I’ll respect any differing opinions, I’m just curious since the engine companies don’t seem to agree with what I thought were accepted standards.

Eric Ahlstrom

AFE12@aol.com

UnknownPreviousUser · January 5, 2001, 1:02am

This is also on the TCM site about FADEC redundancy.

FADEC - Redundancy

One computer per cylinder with each computer providing backup control to its opposing cylinder.
Each fuel injector is controlled by two separate computers.
One spark coil per cylinder that generates sparks for two cylinders.
Dual electrical power sources.
Solid state speed sensors with redundant sense elements.
Shielded design for EMI/Lightning protection.
Reliability comparable to that of airline engine controls.

I think an important point that your friend may have missed is that ---- each ECU (controller) has two computers - one for each cylinder and each provides backup for the other. Therefore you could loose one computer and not loose control of either cylinder controlled by the ECU.

TCM’s comment that they have reliablity that is comparable to airline engine controls could not be true if your friends hypothesis was correct.

Bernie SR22 #75

UnknownPreviousUser · January 5, 2001, 1:28am

Marc,

There are some pieces here that do not add up. The fact is, this system is fully redundant.

I’m having difficulty finding a reference regarding ‘three ECU (engine control units) each of them running two opposed cylinders’. Can someone provide a specific reference for this??

Check out the following resources:

(From TCM’s website)

“The FADEC operated normally for over two hours after simulated loss of aircraft primary power, and demonstrated its redundancy by operating nominally with one half of the FADEC’s microcomputers, sensor set, and speed signaling units inoperative.”

(From AvWeb)

"the Aerosance FADEC is all-electric, with no mechanical reversion. For redundancy, each microprocessor controls two cylinders and each coil generates spark for two cylinders. Aerosance envisions dual electrical power sources, with back-up provided by an optional engine-driven, self-exciting generator, another component under

development."

Chris

UnknownPreviousUser · January 5, 2001, 7:29am

Analyzing system failure probabilities from component reliability figures is filled with pitfalls. From reading your friend’s email, I get the sense that this is new to him/her. I periodically run into this kind of reasoning in fault-tolerant computer design, and about 20 years ago I made some similar mistakes. Disclaimer: I am not an expert on fault-tolerant design.
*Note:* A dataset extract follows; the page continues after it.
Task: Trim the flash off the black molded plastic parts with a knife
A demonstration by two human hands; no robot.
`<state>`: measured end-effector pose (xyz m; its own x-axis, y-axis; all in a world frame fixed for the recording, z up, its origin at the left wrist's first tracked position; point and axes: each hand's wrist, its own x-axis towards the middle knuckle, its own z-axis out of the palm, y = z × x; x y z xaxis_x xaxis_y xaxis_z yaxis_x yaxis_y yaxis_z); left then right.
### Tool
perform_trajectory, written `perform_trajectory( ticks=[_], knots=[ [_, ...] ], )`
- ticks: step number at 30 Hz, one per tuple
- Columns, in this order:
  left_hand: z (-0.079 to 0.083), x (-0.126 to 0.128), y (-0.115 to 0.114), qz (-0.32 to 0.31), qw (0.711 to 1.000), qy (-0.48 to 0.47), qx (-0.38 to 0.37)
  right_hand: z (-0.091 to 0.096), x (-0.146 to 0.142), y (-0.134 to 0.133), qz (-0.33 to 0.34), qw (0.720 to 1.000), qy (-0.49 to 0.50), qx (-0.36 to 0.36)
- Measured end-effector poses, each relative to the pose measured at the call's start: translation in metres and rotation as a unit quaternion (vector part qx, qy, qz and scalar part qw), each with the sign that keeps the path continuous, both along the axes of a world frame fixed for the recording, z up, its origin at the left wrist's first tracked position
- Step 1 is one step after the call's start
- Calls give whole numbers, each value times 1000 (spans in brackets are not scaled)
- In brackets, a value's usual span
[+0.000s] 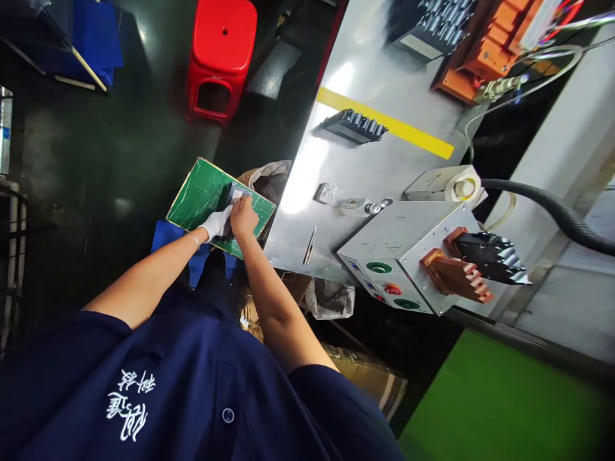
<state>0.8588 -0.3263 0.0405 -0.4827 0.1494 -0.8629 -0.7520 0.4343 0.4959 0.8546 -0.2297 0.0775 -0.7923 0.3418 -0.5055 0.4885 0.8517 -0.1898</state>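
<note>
A dark grey block [229, 194] with a pale patch on top rests over a scratched green board [195, 195], low in front of me. My left hand [216, 224], in a white glove, is closed around the near side of the block. Bare and curled, my right hand [244, 218] presses its fingers together on the block's pale top. Whether a small thing sits between those fingertips is hidden. Part of the block is covered by both hands.
On the steel table [300, 224] to the right lie a black ribbed part [353, 126], tweezers [311, 246] and a crumpled white piece [327, 193]. A grey control box [384, 246] with copper jaws stands beyond. A red stool [225, 35] stands ahead.
</note>
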Motion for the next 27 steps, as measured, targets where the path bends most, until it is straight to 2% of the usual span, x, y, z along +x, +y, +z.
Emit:
perform_trajectory(
  ticks=[3, 5, 8, 10, 12, 17, 19, 21, 25, 27],
  knots=[
    [6, 2, -1, 11, 1000, 4, 0, 6, 1, 12, -24, 999, 25, 7],
    [8, 5, -2, 19, 1000, 9, 1, 14, 25, 11, -14, 999, 29, -2],
    [8, 8, -3, 30, 1000, 11, 1, 25, 73, -3, 21, 1000, -5, -20],
    [5, 10, -4, 35, 999, 9, 2, 28, 91, -14, 33, 999, -36, -17],
    [1, 11, -4, 40, 999, 9, 4, 27, 82, -19, 37, 998, -54, -7],
    [-4, 13, -2, 49, 999, 17, 4, 17, -14, -2, 38, 998, -36, 23],
    [-2, 13, -2, 46, 999, 17, 5, 19, -28, 3, 47, 998, -31, 27],
    [1, 12, -3, 42, 999, 16, 8, 27, -11, 0, 62, 997, -43, 20],
    [3, 13, -4, 41, 999, 9, 22, 36, 48, -14, 86, 993, -81, 8],
    [2, 13, -4, 46, 999, -3, 28, 34, 47, -15, 87, 993, -79, 8]
  ],
)
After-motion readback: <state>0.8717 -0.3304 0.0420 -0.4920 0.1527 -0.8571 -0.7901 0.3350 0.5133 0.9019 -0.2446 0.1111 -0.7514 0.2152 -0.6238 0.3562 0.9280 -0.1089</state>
I’ll not rebutt everything, just offer one tidbit to consider. The problem with what your friend thinks is “obvious” – having one computer per plug set is that there are failure modes where one computer failure can stop the whole engine, unlike the TCM system. In particular, a computer could fail, as some magnetos do, by sparking at the wrong time instead of not at all. That’s why when you have an engine failure on a conventional engine, you try turning off each set of mags. This happened to someone I know and was able to get power back by running on one set of mags.

It takes a lot of really careful analysis to figure out how to make a system more reliable than the the components out of which it is built. I don’t know that TCM has done this, but it is likely they considered failure modes that your friend has not.

Also, his math is in error. .01% cubed is not .03%, it is .000001%. That’s not what he meant to cube, I suspect, what he probably meant was to cube .99%, which is indeed .97% and then take the inverse, the answer he gave, which is .03%. In any case, sounds like the logic of someone who doesn’t work in this area and hasn’t thought too deeply about it. And, remember, I’m far from an expert on this stuff – someone who was could probably give a much better explanation for why TCM did what they did.